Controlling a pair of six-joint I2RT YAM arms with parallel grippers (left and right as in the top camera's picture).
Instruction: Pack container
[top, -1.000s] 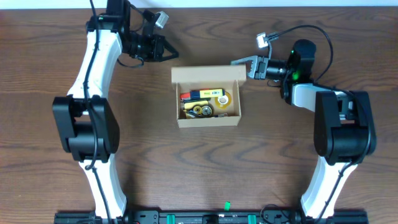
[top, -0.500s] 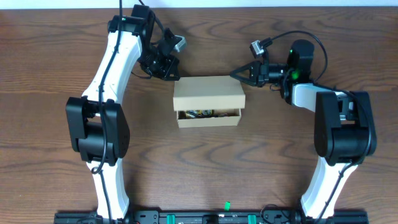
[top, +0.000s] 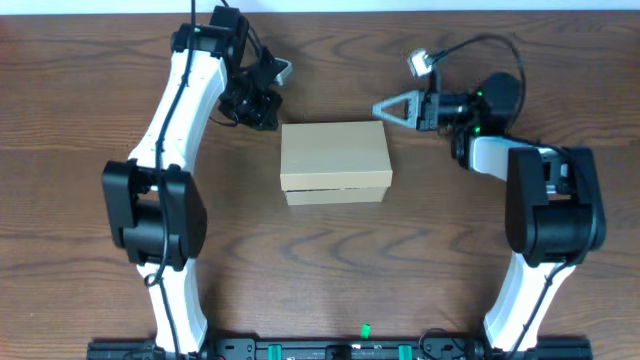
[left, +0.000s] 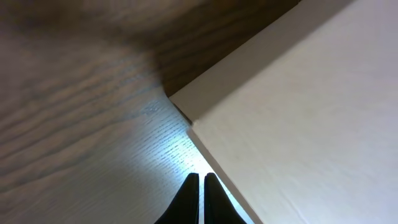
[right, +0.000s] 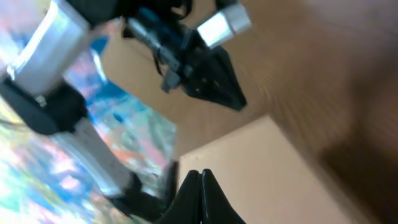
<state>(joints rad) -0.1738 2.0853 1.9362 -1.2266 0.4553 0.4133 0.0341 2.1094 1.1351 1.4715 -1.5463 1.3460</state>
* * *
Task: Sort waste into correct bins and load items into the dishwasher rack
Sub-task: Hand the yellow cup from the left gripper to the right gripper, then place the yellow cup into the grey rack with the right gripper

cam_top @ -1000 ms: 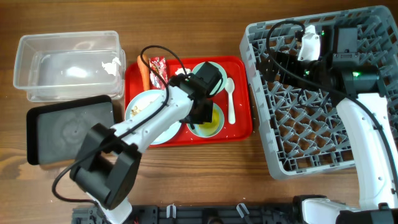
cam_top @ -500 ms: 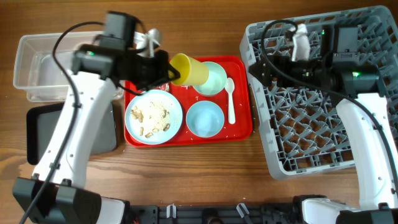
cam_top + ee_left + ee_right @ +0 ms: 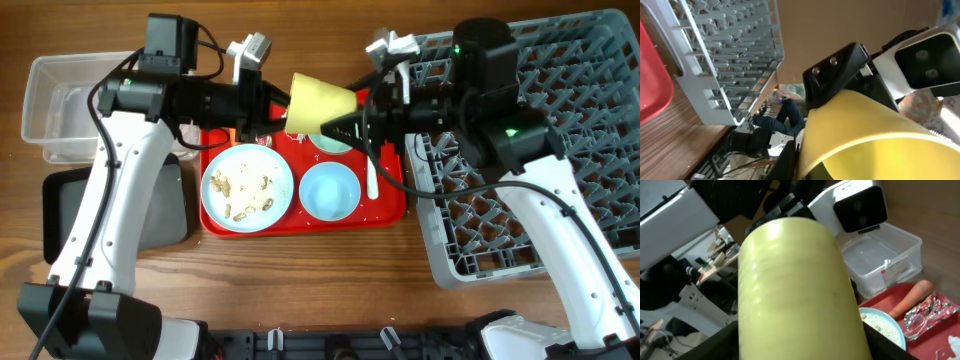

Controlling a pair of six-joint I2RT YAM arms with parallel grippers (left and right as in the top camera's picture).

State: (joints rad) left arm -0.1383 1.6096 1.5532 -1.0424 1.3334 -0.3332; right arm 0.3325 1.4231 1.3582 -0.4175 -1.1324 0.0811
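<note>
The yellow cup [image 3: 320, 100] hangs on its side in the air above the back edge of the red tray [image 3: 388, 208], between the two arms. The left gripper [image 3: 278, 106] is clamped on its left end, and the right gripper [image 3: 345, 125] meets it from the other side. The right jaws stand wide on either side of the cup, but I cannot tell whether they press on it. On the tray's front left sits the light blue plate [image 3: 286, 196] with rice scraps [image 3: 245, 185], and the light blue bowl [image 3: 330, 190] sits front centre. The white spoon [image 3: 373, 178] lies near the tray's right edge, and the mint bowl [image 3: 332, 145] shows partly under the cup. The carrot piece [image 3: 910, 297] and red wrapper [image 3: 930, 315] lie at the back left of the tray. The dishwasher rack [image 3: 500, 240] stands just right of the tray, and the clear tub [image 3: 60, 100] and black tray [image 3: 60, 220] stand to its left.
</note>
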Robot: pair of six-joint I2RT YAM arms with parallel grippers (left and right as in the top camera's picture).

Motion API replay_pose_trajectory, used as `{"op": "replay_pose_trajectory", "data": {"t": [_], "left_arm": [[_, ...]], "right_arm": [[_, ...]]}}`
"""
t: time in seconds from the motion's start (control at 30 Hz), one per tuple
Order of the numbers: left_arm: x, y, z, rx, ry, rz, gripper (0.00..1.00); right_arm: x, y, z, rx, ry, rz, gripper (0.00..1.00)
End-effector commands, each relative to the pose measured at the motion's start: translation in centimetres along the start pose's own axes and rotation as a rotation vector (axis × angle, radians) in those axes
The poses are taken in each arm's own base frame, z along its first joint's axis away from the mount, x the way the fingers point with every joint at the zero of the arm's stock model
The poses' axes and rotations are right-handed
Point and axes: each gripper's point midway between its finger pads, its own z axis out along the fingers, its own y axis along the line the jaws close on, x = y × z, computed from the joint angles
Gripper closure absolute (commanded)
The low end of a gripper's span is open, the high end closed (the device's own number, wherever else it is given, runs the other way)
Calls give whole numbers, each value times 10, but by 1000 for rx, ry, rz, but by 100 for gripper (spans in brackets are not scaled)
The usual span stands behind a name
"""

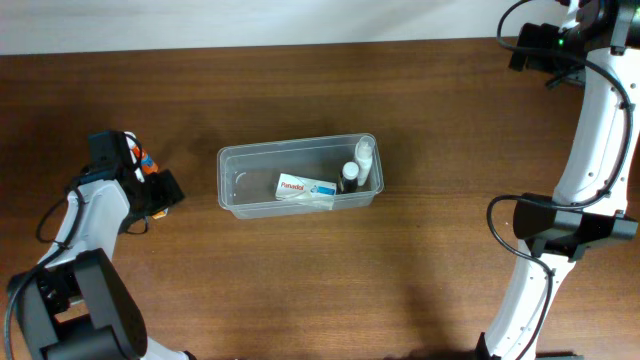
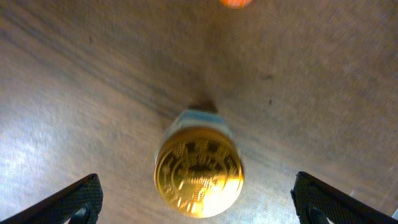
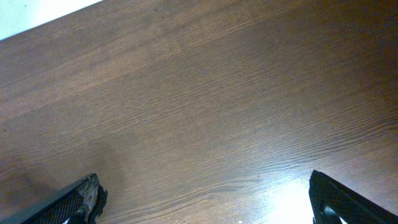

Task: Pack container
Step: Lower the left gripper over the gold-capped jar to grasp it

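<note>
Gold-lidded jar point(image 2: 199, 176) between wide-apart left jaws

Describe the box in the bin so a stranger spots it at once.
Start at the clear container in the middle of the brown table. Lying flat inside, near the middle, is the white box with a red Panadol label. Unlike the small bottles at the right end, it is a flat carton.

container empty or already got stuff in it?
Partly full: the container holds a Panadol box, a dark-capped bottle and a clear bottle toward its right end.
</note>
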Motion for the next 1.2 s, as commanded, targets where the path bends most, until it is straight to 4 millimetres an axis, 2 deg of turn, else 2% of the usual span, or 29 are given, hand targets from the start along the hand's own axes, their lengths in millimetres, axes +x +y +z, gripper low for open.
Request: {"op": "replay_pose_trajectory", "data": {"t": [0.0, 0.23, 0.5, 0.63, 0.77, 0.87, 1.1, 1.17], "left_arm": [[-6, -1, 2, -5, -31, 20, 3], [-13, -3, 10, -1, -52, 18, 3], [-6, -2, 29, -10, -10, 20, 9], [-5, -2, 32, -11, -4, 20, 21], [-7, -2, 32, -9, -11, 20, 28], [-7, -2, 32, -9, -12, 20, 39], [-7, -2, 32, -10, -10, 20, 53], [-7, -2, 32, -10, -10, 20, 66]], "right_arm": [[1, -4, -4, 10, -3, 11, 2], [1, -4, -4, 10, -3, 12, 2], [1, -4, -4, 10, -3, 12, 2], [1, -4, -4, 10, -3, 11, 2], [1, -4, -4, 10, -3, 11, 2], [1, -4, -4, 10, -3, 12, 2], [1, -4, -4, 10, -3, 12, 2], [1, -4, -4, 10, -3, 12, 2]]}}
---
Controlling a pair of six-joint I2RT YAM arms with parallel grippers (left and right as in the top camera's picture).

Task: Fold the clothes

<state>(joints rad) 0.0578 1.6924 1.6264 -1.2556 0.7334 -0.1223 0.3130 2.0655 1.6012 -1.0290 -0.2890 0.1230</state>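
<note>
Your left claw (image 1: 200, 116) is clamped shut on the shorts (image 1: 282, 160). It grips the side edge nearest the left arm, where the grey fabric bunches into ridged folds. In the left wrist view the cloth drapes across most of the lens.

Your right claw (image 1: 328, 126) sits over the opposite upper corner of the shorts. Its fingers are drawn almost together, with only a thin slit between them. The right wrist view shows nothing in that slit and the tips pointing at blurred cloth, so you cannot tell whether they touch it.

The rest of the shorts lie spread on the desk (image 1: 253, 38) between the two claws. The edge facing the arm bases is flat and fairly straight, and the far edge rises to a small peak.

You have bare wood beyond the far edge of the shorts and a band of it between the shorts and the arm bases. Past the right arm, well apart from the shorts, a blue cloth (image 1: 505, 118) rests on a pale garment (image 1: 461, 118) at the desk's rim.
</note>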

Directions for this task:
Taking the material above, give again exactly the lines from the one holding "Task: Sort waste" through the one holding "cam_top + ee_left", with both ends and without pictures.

Answer below:
Task: Sort waste into correct bins and load items into the dishwasher rack
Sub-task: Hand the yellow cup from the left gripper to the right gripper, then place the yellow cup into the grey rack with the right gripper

cam_top @ -1000 ms: 
cam_top @ -500 ms: 
cam_top + ee_left + ee_right @ +0 ms: 

That finishes the output for this exercise.